• **TASK GOAL**:
Return each entry word for word, without its pictures.
(Beginning of EXERCISE DATA)
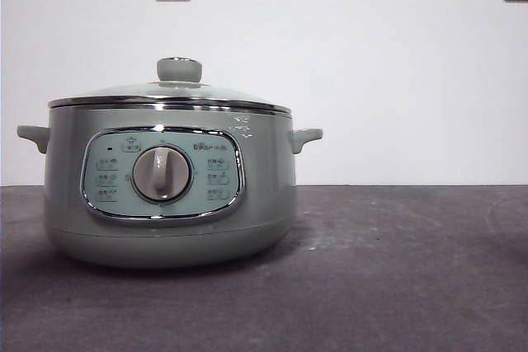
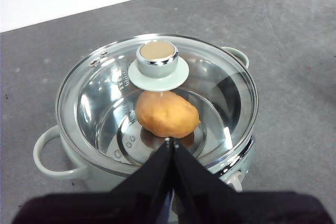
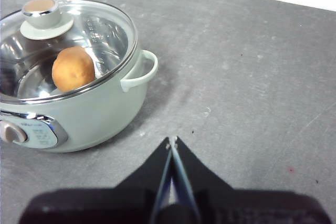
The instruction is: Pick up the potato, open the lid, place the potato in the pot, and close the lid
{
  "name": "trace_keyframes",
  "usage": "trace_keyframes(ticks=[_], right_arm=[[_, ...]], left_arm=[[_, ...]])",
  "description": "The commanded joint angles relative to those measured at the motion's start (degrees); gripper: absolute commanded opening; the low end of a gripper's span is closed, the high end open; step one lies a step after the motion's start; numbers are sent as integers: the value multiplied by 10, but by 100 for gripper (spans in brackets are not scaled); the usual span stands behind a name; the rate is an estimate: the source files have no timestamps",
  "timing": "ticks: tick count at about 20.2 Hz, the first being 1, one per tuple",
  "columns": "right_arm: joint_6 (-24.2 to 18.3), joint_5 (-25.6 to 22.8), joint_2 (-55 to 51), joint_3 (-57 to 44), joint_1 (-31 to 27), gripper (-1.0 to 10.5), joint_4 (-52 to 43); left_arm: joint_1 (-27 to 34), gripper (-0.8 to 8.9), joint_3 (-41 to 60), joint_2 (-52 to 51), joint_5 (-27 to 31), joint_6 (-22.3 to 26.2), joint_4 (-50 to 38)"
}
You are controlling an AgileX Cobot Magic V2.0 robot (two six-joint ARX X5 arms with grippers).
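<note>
Wrapping up: potato inside pot, lid seated on pot rim. Left gripper above pot, jaws closed, empty; right gripper beside pot, same. Task looks complete; retract clear without bumping knob.

The pot has a smooth, satiny pale green shell that looks like painted metal or plastic, with a glossy chrome frame around its control panel and a matt grey dial. Below the left gripper, the lid is clear glass with a polished chrome rim, and its knob is matt green with a shiny ring. Inside, the mirror-bright steel reflects the smooth, matt-skinned potato. The table is dull grey and slightly rough.
</note>
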State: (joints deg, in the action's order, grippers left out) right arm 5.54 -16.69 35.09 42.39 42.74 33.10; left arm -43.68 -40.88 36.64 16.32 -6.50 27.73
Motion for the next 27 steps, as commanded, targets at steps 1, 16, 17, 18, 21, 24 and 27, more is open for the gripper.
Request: trace_keyframes(ticks=[1,16,17,18,21,24,27], right_arm=[[0,-2,-3,-4,0,-16,-4],[0,-2,-3,-4,0,-16,-3],[0,-2,-3,-4,0,-16,-3],[0,-2,-3,-4,0,-16,-3],[0,-2,-3,-4,0,-16,-3],[0,-2,-3,-4,0,-16,-3],[0,-2,-3,-4,0,-16,-3]], left_arm=[[-1,-3,2,0,1,-4,0],[331,-3,162,-230,-173,135,-186],[343,-3,187,-244,-184,136,-203],[353,-3,209,-255,-191,136,-209],[374,-3,262,-282,-212,136,-226],[383,-3,300,-313,-212,136,-236],[385,-3,328,-338,-212,135,-235]])
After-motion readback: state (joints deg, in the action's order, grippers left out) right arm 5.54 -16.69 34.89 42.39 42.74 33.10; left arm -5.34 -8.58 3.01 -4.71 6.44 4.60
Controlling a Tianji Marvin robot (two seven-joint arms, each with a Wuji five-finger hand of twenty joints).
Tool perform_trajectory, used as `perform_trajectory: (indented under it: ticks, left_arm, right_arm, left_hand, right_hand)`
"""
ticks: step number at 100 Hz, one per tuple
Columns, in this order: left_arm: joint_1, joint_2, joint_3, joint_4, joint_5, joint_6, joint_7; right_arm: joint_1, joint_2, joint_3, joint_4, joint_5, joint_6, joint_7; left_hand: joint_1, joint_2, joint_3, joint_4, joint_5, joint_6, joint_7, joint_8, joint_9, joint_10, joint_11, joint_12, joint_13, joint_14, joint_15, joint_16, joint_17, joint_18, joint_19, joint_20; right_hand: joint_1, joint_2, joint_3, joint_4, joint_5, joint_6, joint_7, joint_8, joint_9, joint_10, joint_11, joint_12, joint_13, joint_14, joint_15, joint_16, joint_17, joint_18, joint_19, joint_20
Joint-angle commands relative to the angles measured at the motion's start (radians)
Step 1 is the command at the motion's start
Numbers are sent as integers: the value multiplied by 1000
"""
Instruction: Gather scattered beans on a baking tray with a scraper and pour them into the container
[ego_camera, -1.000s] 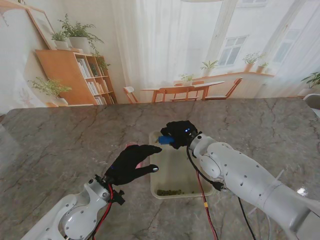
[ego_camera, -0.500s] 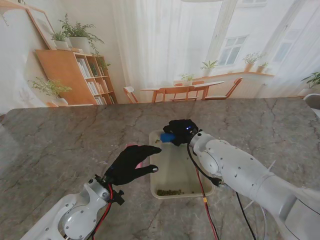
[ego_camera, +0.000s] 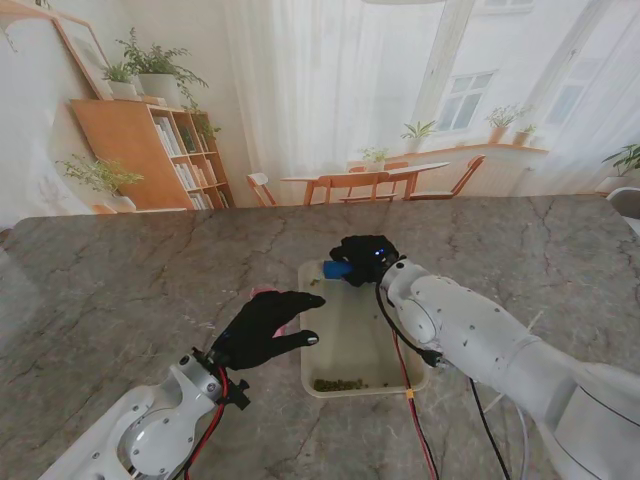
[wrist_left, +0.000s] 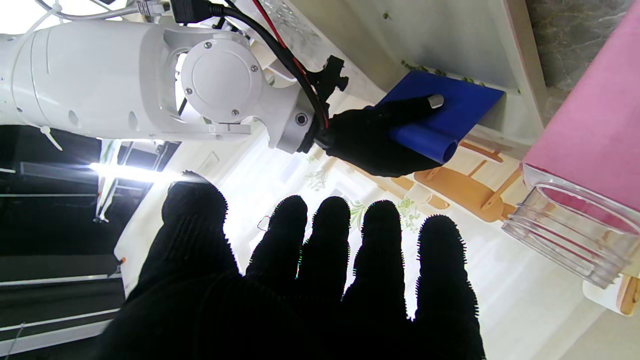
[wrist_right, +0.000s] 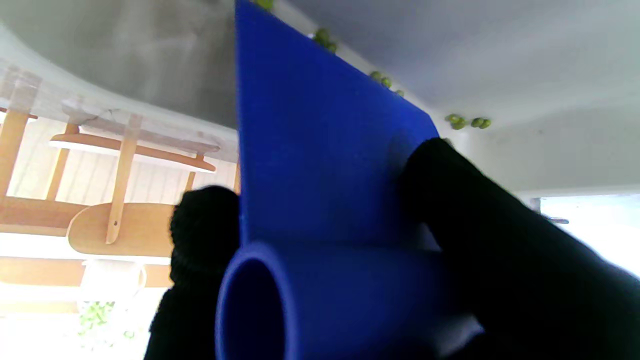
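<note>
Beans (ego_camera: 339, 383) were seen as a small green heap at the end of the baking tray (ego_camera: 347, 336) nearest the robot, well apart from the right hand (ego_camera: 362, 259), which was held over the tray's far end. The blue scraper (ego_camera: 337, 269) was gripped in that hand, black-gloved fingers being closed around its rolled handle with one fingertip (wrist_left: 434, 101) pressed flat on the blade. In the right wrist view the scraper (wrist_right: 320, 200) filled most of the picture, so that much of the tray floor was hidden behind it; only a few loose beans (wrist_right: 467, 121) could be made out past the blade's edge, along the tray wall. Whether the blade edge touched the tray floor could not be settled from any view.

The left hand (ego_camera: 263, 326) was held open beside the tray's left rim, nothing being grasped, with its fingers (wrist_left: 380, 240) spread apart and pointed toward the tray. The container (wrist_left: 575, 235) was shown clearly only in the left wrist view, as a clear ribbed vessel just beyond the little finger, cut off at the picture's edge and partly covered by a pink object (wrist_left: 595, 125) whose nature could not be told. From the stand camera the container was almost wholly hidden behind the left hand, only a pink sliver being visible there.
</note>
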Motion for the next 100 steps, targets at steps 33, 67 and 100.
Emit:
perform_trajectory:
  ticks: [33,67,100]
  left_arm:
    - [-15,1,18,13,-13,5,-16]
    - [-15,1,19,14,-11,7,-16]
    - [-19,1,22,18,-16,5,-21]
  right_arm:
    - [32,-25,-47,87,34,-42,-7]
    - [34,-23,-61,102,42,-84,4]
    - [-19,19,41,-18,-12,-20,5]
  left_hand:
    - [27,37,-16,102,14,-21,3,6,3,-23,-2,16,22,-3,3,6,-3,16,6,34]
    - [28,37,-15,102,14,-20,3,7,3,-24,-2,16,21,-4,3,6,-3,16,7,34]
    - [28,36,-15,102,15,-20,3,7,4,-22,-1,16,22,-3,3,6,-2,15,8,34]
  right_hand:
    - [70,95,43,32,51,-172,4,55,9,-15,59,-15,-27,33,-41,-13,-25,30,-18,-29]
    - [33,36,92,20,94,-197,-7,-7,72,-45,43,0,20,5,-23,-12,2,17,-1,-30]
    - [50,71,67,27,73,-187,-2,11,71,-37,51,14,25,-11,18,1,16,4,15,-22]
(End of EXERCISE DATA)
• **ANSWER TO THIS PROBLEM**:
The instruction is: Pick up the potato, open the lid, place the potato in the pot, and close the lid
{
  "name": "trace_keyframes",
  "usage": "trace_keyframes(ticks=[_], right_arm=[[_, ...]], left_arm=[[_, ...]])",
  "description": "The commanded joint angles relative to those measured at the motion's start (degrees); gripper: absolute commanded opening; the low end of a gripper's span is closed, the high end open; step one lies a step after the motion's start; numbers are sent as integers: the value multiplied by 10, but by 100 for gripper (spans in brackets are not scaled); the usual span stands behind a name; the rate is an estimate: the source files have no timestamps",
  "timing": "ticks: tick count at about 20.2 Hz, the first being 1, one per tuple",
  "columns": "right_arm: joint_6 (-24.2 to 18.3), joint_5 (-25.6 to 22.8), joint_2 (-55 to 51), joint_3 (-57 to 44), joint_1 (-31 to 27), gripper (-1.0 to 10.5), joint_4 (-52 to 43); left_arm: joint_1 (-27 to 34), gripper (-0.8 to 8.9), joint_3 (-41 to 60), joint_2 (-52 to 51), joint_5 (-27 to 31), joint_6 (-22.3 to 26.2), joint_4 (-50 to 38)"
}
You are controlling an AgileX Cobot Magic V2.0 robot (two six-joint ARX X5 arms with grippers).
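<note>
Wrapping up: potato inside pot, lid seated on pot rim. Left gripper above pot, jaws closed, empty; right gripper beside pot, same. Task looks complete; retract clear without bumping knob.

The pot has a smooth, satiny pale green shell that looks like painted metal or plastic, with a glossy chrome frame around its control panel and a matt grey dial. Below the left gripper, the lid is clear glass with a polished chrome rim, and its knob is matt green with a shiny ring. Inside, the mirror-bright steel reflects the smooth, matt-skinned potato. The table is dull grey and slightly rough.
</note>
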State: (joints deg, in the action's order, grippers left out) right arm 5.54 -16.69 35.09 42.39 42.74 33.10; left arm -43.68 -40.88 36.64 16.32 -6.50 27.73
Motion for the next 27 steps, as commanded, targets at steps 1, 16, 17, 18, 21, 24 and 27, more is open for the gripper.
Request: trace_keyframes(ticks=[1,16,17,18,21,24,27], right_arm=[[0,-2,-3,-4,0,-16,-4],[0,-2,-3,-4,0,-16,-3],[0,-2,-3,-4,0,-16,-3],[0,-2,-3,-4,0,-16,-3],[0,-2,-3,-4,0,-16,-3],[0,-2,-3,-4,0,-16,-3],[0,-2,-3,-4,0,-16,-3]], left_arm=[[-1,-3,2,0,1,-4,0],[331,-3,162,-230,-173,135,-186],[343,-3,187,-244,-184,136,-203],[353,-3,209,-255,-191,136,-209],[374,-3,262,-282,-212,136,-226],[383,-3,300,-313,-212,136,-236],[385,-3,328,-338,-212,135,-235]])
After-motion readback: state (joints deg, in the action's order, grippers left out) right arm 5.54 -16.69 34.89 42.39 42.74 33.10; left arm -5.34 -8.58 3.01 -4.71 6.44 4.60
Controlling a Tianji Marvin robot (two seven-joint arms, each with a Wuji five-finger hand of twenty joints).
Tool perform_trajectory, used as `perform_trajectory: (indented under it: ticks, left_arm, right_arm, left_hand, right_hand)`
"""
ticks: step number at 100 Hz, one per tuple
Columns, in this order: left_arm: joint_1, joint_2, joint_3, joint_4, joint_5, joint_6, joint_7; right_arm: joint_1, joint_2, joint_3, joint_4, joint_5, joint_6, joint_7; left_hand: joint_1, joint_2, joint_3, joint_4, joint_5, joint_6, joint_7, joint_8, joint_9, joint_10, joint_11, joint_12, joint_13, joint_14, joint_15, joint_16, joint_17, joint_18, joint_19, joint_20; right_hand: joint_1, joint_2, joint_3, joint_4, joint_5, joint_6, joint_7, joint_8, joint_9, joint_10, joint_11, joint_12, joint_13, joint_14, joint_15, joint_16, joint_17, joint_18, joint_19, joint_20
Joint-angle commands relative to the angles measured at the motion's start (radians)
Step 1 is the command at the motion's start
Numbers are sent as integers: the value multiplied by 1000
"""
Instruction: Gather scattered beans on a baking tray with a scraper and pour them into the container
[ego_camera, -1.000s] 
[ego_camera, -0.500s] 
[ego_camera, +0.000s] 
[wrist_left, +0.000s] 
[wrist_right, +0.000s] 
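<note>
Beans (ego_camera: 339, 383) were seen as a small green heap at the end of the baking tray (ego_camera: 347, 336) nearest the robot, well apart from the right hand (ego_camera: 362, 259), which was held over the tray's far end. The blue scraper (ego_camera: 337, 269) was gripped in that hand, black-gloved fingers being closed around its rolled handle with one fingertip (wrist_left: 434, 101) pressed flat on the blade. In the right wrist view the scraper (wrist_right: 320, 200) filled most of the picture, so that much of the tray floor was hidden behind it; only a few loose beans (wrist_right: 467, 121) could be made out past the blade's edge, along the tray wall. Whether the blade edge touched the tray floor could not be settled from any view.

The left hand (ego_camera: 263, 326) was held open beside the tray's left rim, nothing being grasped, with its fingers (wrist_left: 380, 240) spread apart and pointed toward the tray. The container (wrist_left: 575, 235) was shown clearly only in the left wrist view, as a clear ribbed vessel just beyond the little finger, cut off at the picture's edge and partly covered by a pink object (wrist_left: 595, 125) whose nature could not be told. From the stand camera the container was almost wholly hidden behind the left hand, only a pink sliver being visible there.
</note>
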Motion for the next 100 steps, targets at steps 33, 67 and 100.
Emit:
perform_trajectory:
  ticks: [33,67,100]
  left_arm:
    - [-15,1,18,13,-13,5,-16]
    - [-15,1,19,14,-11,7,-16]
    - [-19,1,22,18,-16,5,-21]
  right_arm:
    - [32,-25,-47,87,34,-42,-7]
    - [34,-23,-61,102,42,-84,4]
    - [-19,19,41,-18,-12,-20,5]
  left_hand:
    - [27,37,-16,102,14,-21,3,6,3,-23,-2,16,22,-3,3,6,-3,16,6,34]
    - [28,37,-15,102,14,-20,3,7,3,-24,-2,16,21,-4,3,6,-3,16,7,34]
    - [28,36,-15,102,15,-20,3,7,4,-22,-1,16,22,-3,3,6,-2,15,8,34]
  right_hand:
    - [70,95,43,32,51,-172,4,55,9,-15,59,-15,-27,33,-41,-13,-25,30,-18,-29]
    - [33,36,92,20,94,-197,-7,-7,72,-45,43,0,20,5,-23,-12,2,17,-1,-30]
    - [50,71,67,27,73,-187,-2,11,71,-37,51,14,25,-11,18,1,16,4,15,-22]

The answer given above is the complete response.